## Work instructions:
Each line of the data that includes the string "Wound" is to be copied out.

## Provided data:
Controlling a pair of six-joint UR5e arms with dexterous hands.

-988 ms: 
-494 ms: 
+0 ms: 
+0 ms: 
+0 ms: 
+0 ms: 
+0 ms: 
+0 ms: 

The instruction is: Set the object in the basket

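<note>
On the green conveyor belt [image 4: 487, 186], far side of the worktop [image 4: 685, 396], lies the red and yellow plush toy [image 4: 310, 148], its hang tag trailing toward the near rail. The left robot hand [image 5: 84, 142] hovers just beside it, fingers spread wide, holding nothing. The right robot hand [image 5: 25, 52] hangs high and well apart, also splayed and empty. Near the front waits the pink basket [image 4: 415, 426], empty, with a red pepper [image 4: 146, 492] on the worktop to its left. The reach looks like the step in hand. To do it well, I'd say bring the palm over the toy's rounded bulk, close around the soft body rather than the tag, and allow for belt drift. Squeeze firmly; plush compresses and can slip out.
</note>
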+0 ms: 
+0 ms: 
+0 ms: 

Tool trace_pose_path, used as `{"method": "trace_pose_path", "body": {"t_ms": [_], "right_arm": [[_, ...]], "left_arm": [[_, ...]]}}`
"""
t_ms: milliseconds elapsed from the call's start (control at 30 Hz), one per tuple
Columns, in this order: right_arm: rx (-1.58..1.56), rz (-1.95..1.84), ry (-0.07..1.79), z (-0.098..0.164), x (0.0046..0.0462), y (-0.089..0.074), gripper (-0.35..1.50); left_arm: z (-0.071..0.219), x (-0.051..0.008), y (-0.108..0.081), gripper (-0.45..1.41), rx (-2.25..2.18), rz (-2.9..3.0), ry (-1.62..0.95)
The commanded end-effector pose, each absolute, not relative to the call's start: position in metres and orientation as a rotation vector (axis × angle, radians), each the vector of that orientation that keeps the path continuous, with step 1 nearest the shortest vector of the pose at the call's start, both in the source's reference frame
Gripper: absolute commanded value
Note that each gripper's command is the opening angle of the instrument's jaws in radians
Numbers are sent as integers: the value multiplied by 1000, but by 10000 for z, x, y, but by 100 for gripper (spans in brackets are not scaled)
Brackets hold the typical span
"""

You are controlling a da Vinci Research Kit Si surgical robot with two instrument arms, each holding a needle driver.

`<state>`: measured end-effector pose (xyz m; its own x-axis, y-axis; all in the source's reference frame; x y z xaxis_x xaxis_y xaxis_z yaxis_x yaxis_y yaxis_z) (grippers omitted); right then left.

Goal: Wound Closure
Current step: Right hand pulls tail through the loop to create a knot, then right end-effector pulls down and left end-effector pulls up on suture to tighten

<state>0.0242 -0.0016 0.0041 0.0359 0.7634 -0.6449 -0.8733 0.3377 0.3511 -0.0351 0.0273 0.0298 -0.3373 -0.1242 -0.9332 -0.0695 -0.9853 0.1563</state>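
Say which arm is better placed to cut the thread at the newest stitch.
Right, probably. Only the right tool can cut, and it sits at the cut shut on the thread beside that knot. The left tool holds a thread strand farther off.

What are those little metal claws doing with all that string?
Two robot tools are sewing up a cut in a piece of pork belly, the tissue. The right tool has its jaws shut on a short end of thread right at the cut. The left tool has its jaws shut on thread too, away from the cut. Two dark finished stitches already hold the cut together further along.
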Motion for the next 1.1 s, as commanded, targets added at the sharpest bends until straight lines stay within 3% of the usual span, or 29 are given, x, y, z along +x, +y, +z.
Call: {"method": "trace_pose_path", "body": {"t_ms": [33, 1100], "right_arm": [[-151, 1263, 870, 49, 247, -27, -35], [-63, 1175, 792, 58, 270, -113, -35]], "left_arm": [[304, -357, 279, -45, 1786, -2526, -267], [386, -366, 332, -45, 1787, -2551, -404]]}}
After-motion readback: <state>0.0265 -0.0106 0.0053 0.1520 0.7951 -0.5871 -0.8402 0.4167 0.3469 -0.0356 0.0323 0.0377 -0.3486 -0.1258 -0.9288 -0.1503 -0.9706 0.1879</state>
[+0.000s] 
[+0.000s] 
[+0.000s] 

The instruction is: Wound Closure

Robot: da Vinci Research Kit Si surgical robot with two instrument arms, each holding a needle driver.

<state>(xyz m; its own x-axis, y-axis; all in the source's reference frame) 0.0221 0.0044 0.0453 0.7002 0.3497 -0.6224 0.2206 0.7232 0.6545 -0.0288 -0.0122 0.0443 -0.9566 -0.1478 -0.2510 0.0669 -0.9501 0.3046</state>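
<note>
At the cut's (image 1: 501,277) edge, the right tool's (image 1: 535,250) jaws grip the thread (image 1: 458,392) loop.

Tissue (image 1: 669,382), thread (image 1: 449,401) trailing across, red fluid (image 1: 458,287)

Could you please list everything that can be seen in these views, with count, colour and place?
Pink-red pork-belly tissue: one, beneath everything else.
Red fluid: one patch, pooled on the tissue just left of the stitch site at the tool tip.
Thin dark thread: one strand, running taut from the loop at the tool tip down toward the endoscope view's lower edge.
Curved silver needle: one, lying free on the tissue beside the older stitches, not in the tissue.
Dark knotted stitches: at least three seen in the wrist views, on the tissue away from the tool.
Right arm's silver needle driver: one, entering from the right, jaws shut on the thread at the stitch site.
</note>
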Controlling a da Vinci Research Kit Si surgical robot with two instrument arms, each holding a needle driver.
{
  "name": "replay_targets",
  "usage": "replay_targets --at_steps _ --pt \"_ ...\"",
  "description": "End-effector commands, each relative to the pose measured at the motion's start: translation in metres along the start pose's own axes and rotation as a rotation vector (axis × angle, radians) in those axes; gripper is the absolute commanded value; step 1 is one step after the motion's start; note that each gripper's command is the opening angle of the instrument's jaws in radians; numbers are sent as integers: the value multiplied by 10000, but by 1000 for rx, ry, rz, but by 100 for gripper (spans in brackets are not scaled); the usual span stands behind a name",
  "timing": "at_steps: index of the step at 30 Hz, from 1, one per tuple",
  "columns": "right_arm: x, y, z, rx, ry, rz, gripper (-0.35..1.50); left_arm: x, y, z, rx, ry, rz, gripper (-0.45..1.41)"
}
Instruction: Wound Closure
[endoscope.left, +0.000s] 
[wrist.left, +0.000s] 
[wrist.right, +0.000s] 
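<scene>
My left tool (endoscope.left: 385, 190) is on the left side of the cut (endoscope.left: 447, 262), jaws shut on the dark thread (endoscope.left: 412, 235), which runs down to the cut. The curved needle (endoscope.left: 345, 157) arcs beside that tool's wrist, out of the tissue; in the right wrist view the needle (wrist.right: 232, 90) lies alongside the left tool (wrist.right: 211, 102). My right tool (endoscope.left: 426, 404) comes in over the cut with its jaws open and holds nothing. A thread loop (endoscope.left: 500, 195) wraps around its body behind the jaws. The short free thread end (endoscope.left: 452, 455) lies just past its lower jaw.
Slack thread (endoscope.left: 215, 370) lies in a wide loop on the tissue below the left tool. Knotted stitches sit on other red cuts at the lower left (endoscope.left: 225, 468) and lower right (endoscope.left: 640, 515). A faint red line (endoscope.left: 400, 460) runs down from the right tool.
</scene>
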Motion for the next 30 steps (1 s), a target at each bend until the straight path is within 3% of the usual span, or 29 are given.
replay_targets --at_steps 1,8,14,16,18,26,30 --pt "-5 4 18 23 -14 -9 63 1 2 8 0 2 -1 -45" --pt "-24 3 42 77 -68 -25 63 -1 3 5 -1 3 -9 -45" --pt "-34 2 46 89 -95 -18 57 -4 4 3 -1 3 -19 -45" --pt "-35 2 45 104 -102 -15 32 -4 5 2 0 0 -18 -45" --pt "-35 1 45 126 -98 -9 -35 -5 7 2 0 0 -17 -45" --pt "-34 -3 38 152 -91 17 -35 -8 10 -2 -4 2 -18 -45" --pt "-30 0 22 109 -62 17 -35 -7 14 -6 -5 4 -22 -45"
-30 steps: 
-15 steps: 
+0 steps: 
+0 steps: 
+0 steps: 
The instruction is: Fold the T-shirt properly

## Answer to this exercise:
Goal: Wound Closure
The instruction is: Wound Closure
Instruction: Wound Closure

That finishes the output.